The temple, built in the 17Th century looked worn out, covered with wax and soot from the millions of butter candles lit and left to burn in all its natural glory for the more smoke that reaches its rafters, equals the passion of its devotees! Rice litters the square as visitors feed the hundreds of pigeons that have made the temple their home - living room plus toilet as well! We made sure not to stand along the electrical cables above us where the pigeons perched happily! Bells surrounded the temple which is rang as the devotees prayed and circled 3 times to make sure the wish has reached the Goddess’ ears.
The lines snaked around and behind the temple, the visitors waiting patiently their turn to enter the temple and get a blessing from the priest inside! They reappear happy, joyful and pleased they had made the pleasing sacrifice to Manakamana!

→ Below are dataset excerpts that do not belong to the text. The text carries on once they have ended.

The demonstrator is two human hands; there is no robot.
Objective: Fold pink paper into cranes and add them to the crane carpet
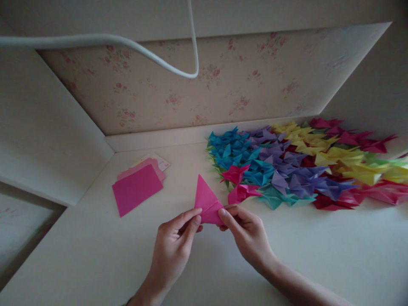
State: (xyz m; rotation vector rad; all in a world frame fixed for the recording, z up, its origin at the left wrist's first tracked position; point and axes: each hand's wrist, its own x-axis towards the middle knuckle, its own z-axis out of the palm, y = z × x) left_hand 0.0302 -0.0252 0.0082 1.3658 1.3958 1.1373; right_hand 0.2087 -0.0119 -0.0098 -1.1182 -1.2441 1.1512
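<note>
A pink folded paper (208, 199) with a pointed top and a crease across it is held up between both hands above the white desk. My left hand (177, 240) pinches its lower left edge between thumb and fingers. At the lower right corner, my right hand (245, 231) grips it with the thumb in front and the fingers partly hidden behind. To the left lies a stack of magenta paper sheets (137, 190), with lighter pink sheets (140, 165) under it. Two pink paper cranes (242, 193) rest just beyond my right hand.
Rows of folded paper cranes (280, 159) in blue, purple, yellow, red and green cover the right rear of the desk (105, 255). A white cable or lamp arm (153, 59) crosses above. Behind stands a floral-papered back panel (191, 97), with a white side panel (47, 114) at left.
</note>
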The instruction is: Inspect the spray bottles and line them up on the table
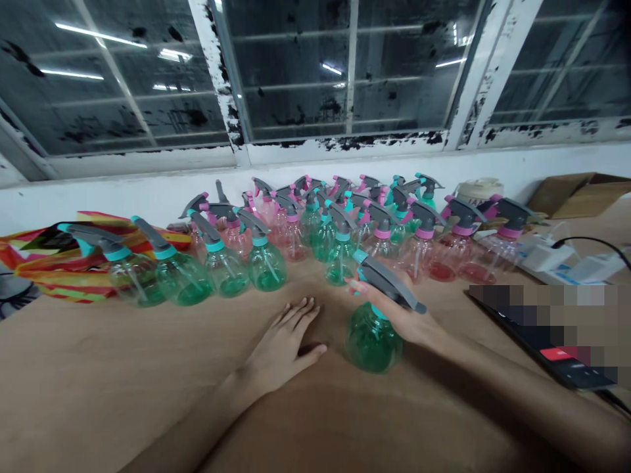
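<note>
My right hand [394,312] grips a green spray bottle [374,341] by its neck, just under the grey trigger head with turquoise parts. The bottle is close to upright over the wooden table; whether its base touches the wood I cannot tell. To its left, my left hand [283,348] lies flat on the table, fingers stretched out and holding nothing. Just beyond my fingertips stands another green spray bottle [267,266], and a further green one [340,259] is behind the gripped bottle.
Several green and pink spray bottles [294,240] crowd the back by the wall. A colourful bag [49,269] lies at left. On the right are a phone [537,341] with a cable, white power adapters [542,255] and a cardboard box [579,195]. Windows rise behind.
</note>
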Available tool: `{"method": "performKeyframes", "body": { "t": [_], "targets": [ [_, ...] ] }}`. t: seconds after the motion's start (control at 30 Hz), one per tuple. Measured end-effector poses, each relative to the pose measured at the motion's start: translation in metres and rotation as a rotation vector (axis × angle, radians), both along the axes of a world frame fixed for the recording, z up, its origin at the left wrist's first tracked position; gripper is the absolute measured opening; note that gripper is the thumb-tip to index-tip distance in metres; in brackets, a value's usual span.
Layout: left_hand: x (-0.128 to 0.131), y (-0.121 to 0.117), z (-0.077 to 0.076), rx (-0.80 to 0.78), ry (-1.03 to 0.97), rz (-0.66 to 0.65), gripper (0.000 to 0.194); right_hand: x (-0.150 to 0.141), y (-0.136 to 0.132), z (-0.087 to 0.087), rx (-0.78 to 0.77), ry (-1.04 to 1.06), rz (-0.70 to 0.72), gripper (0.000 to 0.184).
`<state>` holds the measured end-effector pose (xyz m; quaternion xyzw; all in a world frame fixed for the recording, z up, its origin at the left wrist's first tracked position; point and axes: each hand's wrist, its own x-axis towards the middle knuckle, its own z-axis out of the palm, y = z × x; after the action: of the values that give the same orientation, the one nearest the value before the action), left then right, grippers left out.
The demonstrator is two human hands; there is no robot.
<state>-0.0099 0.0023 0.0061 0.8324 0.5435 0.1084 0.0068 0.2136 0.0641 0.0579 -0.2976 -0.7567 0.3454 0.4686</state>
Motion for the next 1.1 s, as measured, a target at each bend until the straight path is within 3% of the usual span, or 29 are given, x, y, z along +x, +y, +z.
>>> {"method": "performKeyframes", "body": {
  "t": [0.57,0.73,1.1],
  "targets": [
    [0.0013,-0.0014,0.0,-0.015,0.063,0.01,0.061,-0.0012,-0.0006,-0.0031,-0.02,0.077,0.11,0.036],
    [0.0015,-0.0014,-0.0001,-0.011,0.061,0.007,0.061,-0.0006,-0.0009,0.0011,-0.063,0.073,0.134,0.03],
    [0.0025,-0.0021,-0.001,-0.001,0.08,0.008,0.06,-0.0029,-0.0035,0.0005,-0.005,0.05,-0.052,0.019]
  ]
}}
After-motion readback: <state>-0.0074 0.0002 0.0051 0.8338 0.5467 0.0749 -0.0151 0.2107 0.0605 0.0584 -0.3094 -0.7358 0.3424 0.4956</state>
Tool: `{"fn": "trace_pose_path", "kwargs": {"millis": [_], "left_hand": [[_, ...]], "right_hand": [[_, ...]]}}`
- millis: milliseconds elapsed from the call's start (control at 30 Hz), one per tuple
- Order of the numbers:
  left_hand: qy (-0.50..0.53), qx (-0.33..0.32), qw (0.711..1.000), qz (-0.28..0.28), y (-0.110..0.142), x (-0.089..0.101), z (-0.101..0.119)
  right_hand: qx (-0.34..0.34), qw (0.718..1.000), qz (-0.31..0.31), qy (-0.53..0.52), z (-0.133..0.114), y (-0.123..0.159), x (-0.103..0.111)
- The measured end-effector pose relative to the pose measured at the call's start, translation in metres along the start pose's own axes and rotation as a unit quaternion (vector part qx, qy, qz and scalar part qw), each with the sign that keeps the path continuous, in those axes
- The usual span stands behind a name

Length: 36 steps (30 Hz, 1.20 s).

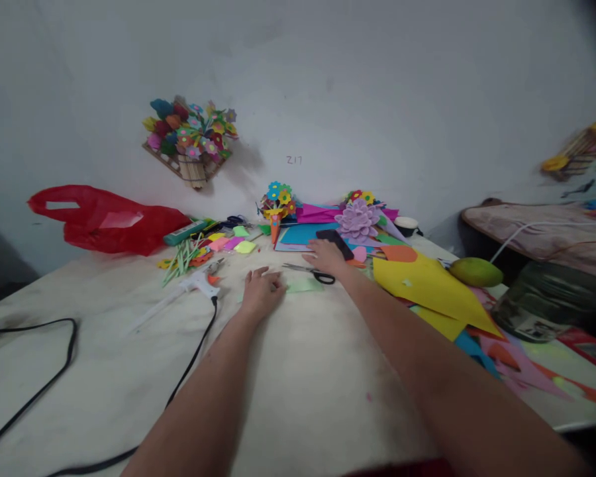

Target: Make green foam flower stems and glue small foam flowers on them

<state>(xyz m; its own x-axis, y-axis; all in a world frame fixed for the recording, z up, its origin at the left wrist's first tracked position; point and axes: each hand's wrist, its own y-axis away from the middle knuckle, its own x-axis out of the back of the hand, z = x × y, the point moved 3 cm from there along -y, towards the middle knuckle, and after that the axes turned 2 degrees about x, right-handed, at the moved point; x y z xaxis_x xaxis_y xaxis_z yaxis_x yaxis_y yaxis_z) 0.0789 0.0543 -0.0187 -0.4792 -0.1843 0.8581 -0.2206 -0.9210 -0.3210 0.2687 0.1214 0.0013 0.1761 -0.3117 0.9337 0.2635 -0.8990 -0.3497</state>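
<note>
My left hand (263,291) rests on the table with its fingers loosely bent and apart, over a pale green piece of paper (305,285). My right hand (326,257) reaches farther forward, fingers stretched out, beside a dark phone (336,242). Whether it touches the phone I cannot tell. Between my hands lies a pair of scissors (322,277) with black handles, blades pointing left. Blue sheets (300,236) lie beyond my right hand. A white glue gun (198,283) with a black cord lies left of my left hand.
Left stand a red plastic bag (114,222), green stems (183,258) and colourful paper pieces (233,243). Paper flowers (279,199) and a lilac flower (358,220) are at the back. On the right are yellow sheets (427,285), a green mango (475,271) and a glass jar (541,301).
</note>
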Motion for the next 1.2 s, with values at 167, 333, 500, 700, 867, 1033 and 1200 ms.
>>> {"fn": "trace_pose_path", "kwargs": {"millis": [167,333,500,700,867,1033,1200], "left_hand": [[-0.002,-0.009,1.000,0.006,0.001,0.002,0.000],[0.005,-0.013,1.000,0.018,0.002,0.006,0.000],[0.004,-0.011,1.000,0.025,0.004,0.010,-0.003],[0.008,0.005,1.000,0.019,0.006,0.007,-0.007],[0.008,0.014,1.000,0.013,0.006,0.006,-0.009],[-0.004,0.019,0.999,0.025,0.008,0.008,-0.009],[-0.005,0.016,1.000,0.019,0.008,0.007,-0.011]], "right_hand": [[0.050,0.995,-0.088,-0.008,-0.013,0.012,-0.020],[-0.023,0.996,-0.062,0.068,-0.014,0.024,-0.015],[-0.087,0.989,-0.040,0.110,-0.017,0.038,-0.005],[-0.086,0.989,-0.017,0.121,-0.022,0.052,0.008],[0.029,0.999,0.013,-0.015,-0.044,0.056,0.016],[0.034,0.994,-0.010,-0.101,-0.062,0.063,0.006],[0.031,0.995,-0.005,-0.097,-0.069,0.065,-0.006]]}}
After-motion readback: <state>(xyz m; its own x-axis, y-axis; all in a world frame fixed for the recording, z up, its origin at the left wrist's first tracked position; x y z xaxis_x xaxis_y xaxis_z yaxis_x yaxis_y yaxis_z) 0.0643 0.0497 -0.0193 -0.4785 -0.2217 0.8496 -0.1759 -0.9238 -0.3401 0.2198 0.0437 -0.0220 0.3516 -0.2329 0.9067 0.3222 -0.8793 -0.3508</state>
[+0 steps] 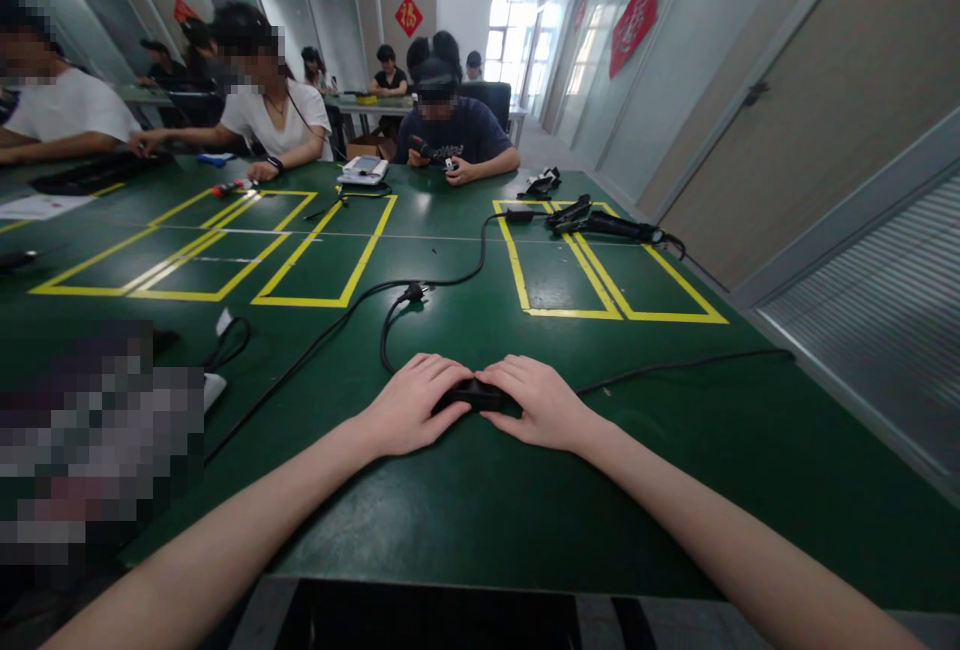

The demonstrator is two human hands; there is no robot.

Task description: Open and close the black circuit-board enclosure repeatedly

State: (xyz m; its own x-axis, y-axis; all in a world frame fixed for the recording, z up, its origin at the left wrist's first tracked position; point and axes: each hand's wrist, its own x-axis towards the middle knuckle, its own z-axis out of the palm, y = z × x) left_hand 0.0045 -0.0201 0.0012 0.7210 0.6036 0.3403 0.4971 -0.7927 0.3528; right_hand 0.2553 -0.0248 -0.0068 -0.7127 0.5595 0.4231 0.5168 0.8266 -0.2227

I must say it is true, your wishes do come true!
Of Suspension Bridges

02/28/2011
It was the last leg of the Volunteer’s Tour and we were on our way to Pokhara, the restful lakeside town made popular by the trekkers to the Annapurna Circuit and where many other trailheads begin.
While Sita, a visually challenged woman who was the first blind Nepali to complete her Masters Degree accompanied the group to Dhulikhel, Jayanti, the program officer of the Rotary Disability Awareness Campaign accompanied the group this time.
Jayanti’s story is one of sheer commitment to one’s desire to make something of oneself in a society that excludes the disabled. Her disability occurred at 2 years of age. She contracted polio and was sent to live at an SOS orphanage for children with disabilities and never saw her mother until she turned 20 and was released. Her family became the children and guardians at SOS Children’s Center at Djorpati. She has then reconnected with her family which lives in Danghadi, a district in the Western part of Nepal that requires a 15 hour bus ride and ½ hour rickshaw ride. She gets to spend the festivals with her family and currently lives with her sister Kalpana. Today she also attends the University and will complete her Masters in Mass Communications in the next 2 years.
The Disability Awareness Campaign precludes the employment of disabled personnel in every possible segment of this program. In the duration of this campaign, we have seen the people with disability (PWD) build wheelchairs, bookshelves, coordinate the activities of the awareness campaign, pose as models for all our media and advertising materials, write articles and commentaries in all Nepali news publications, participate in sports days and become beneficiaries of 25 projects that were developed by the Nepali Rotary Clubs partnered with District 5030 and other US Rotary clubs totaling an amount of over $250,000.00.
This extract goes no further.